Jim Holbrook, class fund co-director, attributes the success of his class’s giving to a combination of the right people and the right circumstances. Holbrook and Laurie Houdek Hill, co-director, worked with Ruth Koehler Bergerson, class agent, and the fundraising team of David Maxwell, Anne Campbell Spence, and Ed Atkins. Although Holbrook emphasizes each person’s specialty and the significance of their contributions to the class’s efforts, he singled out Bergerson for her long-term commitment. “Ruth is the golden thread on whom we have strung all our beads of memory,” Holbrook says. He also speaks of her as a maternal figure to the whole class. “She holds us together,” he says, “And she shares information about all of our far-flung siblings.”
Holbrook’s own contribution is not to be ignored. He made a substantial planned gift that served as the lead gift for the class. What really “blew the doors off,” he says, was an anonymous seven-figure gift.
The class of 1966 aimed to break both the total giving record and the class participation record. They have comfortably broken the former but have not yet surpassed the latter. The class set the bar high with a goal of 66 percent participation. As of June 1, they had exceeded 56 percent, but it remains to be seen whether they’ll set that second challenge for subsequent classes to try to beat.
Holbrook attributes the class’s fundraising success to a healthy level of competition with the class of 1965 and work on the class’s memory book.
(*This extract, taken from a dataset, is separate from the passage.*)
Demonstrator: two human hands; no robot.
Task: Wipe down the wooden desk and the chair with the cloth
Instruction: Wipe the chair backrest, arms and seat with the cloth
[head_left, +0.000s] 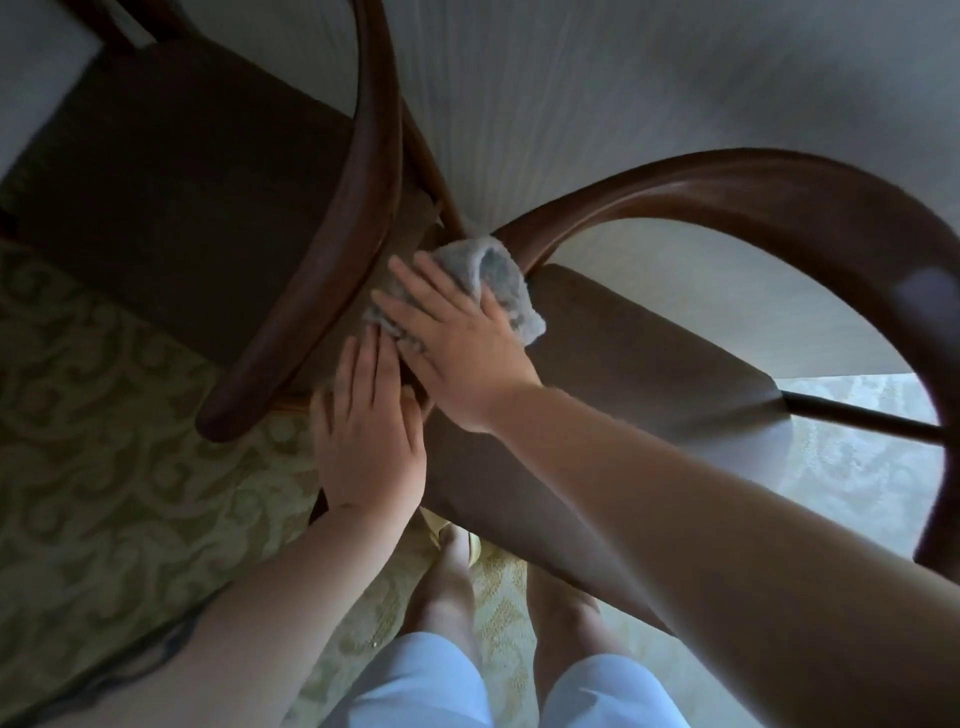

But more than anything else, it was the forces that shaped the class of 1966 while they were students in the early- to mid-1960s. In October of their first year, they witnessed the Cuban Missile Crisis. The following year John F. Kennedy was assassinated. The Gulf of Tonkin incident colored 1964, and 1965 saw a massive increase in troops being sent to Vietnam. Each summer a number of students would travel to the South and participate in the civil rights movement. And when students weren’t directly involved in world-shaping events, they followed them closely on television. The seismic shifts happening across the United States and the world resonated with these students and shaped their views and politics — and it also drew them together.
The class is collectively considering its legacy. Its members want to contribute to the well-being of the world, and they choose to do that by providing access and resources to future Grinnellians.